__Directions for this task__.
The answer must consist of every line from the data that holds "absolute".

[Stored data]
= Beginning of Section =
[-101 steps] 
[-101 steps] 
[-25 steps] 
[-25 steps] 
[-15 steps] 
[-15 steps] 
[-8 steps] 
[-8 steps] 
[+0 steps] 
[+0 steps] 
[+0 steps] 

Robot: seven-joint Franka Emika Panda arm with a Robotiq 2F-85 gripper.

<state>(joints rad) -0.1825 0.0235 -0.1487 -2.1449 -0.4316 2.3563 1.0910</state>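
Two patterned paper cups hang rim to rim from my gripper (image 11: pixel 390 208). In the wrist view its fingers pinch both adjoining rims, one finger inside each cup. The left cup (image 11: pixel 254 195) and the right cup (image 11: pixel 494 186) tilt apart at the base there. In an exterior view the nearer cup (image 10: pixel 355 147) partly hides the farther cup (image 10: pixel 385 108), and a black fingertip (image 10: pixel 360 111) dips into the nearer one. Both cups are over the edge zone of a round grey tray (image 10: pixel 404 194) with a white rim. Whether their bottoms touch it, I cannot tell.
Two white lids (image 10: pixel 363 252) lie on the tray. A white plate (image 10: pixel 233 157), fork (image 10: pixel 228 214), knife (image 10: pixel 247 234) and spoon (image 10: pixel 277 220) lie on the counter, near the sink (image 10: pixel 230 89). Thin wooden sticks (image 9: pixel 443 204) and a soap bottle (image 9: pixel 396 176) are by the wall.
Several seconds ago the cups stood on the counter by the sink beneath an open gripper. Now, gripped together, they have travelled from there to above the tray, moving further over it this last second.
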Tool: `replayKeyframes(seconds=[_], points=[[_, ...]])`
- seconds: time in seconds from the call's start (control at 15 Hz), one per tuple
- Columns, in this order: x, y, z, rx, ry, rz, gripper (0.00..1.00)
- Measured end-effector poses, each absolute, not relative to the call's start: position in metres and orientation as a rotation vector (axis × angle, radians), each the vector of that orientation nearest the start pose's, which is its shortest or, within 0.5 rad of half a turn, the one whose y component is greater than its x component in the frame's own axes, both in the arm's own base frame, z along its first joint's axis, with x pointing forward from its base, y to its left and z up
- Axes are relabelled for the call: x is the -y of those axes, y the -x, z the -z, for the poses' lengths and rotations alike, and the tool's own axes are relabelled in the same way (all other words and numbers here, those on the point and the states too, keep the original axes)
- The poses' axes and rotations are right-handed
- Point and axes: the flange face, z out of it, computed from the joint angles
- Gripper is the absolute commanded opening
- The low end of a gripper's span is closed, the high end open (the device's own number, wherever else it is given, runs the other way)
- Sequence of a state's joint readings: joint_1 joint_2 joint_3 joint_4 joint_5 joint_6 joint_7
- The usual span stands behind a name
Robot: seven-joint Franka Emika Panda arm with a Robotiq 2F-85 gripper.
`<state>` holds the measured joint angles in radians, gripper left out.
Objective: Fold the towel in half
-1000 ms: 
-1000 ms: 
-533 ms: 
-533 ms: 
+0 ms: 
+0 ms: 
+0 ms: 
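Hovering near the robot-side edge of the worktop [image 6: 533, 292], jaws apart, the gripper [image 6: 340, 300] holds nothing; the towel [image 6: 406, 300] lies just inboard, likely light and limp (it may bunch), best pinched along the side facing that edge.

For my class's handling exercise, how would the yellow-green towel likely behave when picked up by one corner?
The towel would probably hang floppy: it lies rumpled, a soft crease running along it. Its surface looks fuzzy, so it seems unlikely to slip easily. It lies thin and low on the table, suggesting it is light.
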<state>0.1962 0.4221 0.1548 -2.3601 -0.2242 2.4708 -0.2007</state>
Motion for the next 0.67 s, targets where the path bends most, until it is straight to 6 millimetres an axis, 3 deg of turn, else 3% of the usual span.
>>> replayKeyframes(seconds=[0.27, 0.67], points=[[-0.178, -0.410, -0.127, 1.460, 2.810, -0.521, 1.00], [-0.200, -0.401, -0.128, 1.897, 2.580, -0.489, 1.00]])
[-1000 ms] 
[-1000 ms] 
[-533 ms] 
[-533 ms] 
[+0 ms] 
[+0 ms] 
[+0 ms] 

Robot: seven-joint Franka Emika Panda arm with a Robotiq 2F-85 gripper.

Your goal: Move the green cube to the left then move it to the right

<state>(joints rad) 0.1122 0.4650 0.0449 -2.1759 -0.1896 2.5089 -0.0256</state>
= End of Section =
__Solution for this problem__.
- Measured end-effector poses, each absolute, not relative to the call's start: position in metres and orientation as a rotation vector (axis × angle, radians), each the vector of that orientation nearest the start pose's, which is its shortest or, within 0.5 rad of half a turn, the one whose y component is greater than its x component in the frame's own axes, both in the arm's own base frame, z along its first joint's axis, with x pointing forward from its base, y to its left and z up
- Gripper is the absolute commanded opening

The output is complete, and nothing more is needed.